Power of unified representation: Unifying three structurally diverse molecular modalities via neural fields is an elegant design choice; the spatial feature map enables both fine local structural capture and compatibility with established vision network architectures.
Data augmentation over equivariance: Replacing SE(3) equivariance constraints with rotation/translation augmentation simplifies the architecture without sacrificing performance.
Closed-loop wet-lab validation: The full pipeline from generation to experimental validation is demonstrated for CDR design, with a 45% binding rate indicating genuine translational value.
New benchmark contribution: A dataset of ~190K synthetic macrocyclic peptide–protein complexes is introduced.

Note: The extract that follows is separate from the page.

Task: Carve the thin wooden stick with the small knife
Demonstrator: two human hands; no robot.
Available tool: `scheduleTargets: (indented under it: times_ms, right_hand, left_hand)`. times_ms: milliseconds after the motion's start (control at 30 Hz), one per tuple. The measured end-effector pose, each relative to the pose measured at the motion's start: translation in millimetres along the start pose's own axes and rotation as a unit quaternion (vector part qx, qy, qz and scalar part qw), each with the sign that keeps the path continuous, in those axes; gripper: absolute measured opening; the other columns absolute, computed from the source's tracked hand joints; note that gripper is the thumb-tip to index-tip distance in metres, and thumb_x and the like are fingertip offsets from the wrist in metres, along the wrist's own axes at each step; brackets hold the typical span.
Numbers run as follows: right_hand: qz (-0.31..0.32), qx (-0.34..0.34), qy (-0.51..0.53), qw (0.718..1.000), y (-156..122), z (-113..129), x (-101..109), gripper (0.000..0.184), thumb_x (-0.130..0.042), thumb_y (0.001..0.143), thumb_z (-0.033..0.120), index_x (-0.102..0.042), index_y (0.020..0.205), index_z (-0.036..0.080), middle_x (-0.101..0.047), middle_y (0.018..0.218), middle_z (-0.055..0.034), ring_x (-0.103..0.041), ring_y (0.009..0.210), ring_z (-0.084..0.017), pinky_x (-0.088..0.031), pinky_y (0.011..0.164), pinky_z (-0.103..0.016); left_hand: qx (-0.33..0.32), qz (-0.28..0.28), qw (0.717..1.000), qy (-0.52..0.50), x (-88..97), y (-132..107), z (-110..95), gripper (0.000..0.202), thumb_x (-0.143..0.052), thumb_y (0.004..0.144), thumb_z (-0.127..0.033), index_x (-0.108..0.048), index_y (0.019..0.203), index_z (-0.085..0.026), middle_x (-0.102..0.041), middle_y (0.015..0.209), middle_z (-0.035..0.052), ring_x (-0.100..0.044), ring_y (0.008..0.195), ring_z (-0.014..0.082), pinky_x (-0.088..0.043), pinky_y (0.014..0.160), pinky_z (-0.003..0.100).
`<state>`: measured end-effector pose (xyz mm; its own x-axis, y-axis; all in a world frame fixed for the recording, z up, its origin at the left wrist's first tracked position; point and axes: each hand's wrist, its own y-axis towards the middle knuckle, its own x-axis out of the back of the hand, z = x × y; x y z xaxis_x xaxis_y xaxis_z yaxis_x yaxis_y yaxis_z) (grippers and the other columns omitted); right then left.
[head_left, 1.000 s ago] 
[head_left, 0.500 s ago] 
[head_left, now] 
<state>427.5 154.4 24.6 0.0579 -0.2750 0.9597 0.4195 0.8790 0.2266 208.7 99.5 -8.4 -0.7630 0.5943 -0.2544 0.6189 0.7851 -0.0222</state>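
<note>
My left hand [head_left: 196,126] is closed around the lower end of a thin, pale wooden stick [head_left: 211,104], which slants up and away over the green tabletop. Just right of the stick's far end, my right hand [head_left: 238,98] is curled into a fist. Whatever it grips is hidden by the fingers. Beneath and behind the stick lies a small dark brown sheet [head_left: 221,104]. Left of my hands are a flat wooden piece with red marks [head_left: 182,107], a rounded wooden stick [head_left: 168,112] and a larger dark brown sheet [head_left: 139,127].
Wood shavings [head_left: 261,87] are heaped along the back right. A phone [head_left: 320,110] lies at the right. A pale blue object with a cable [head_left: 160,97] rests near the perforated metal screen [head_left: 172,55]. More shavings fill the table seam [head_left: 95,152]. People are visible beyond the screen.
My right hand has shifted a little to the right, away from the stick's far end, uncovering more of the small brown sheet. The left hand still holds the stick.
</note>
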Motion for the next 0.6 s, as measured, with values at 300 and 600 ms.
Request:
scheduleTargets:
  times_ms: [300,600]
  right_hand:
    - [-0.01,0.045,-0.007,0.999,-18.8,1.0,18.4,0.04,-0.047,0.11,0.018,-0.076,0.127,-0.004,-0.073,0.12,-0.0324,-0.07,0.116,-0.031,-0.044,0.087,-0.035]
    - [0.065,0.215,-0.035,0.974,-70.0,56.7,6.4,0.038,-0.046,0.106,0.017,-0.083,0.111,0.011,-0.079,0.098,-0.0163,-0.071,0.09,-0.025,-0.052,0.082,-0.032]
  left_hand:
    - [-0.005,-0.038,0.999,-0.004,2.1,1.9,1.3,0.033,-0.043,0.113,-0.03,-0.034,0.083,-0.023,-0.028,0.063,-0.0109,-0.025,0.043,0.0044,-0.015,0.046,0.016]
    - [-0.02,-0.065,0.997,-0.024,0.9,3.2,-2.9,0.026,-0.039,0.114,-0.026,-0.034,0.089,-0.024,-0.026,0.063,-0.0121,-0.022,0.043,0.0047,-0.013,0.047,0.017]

Limitations & Future Work¶

Small-molecule metrics remain slightly below those of specialized models such as VoxBind and MolCraft.
The approach relies on accurate 3D structures of molecular interfaces, which are costly to obtain in practical drug discovery settings.
Practical constraints such as synthesizability (small molecules) and developability (antibodies) are not addressed.
The 5B-parameter model incurs substantial training and inference costs, posing a high deployment barrier.
Cross-modal transfer learning has not been thoroughly explored.

FuncMol: The direct predecessor; this work extends it by introducing spatial feature maps and conditional generation.
VoxBind: The SOTA voxel-based method; FuncBind can be viewed as its continuous counterpart.
AlphaFold3/RoseTTAFold: Successful precedents for cross-modal unified structure prediction.
Insight: Neural field representations hold considerable potential for molecular science and could be extended to a broader range of biological systems.

Rating¶

Novelty: ⭐⭐⭐⭐ The neural field approach unifying three molecular modalities is novel, though the core techniques (VAE + diffusion) are well-established.
Experimental Thoroughness: ⭐⭐⭐⭐⭐ Comprehensive evaluation across three modalities, wet-lab validation, and a new dataset contribution.
Writing Quality: ⭐⭐⭐⭐ Clear structure with complete technical descriptions.
Value: ⭐⭐⭐⭐⭐ A unified molecular generation framework of significant practical importance; wet-lab results substantially strengthen the claims.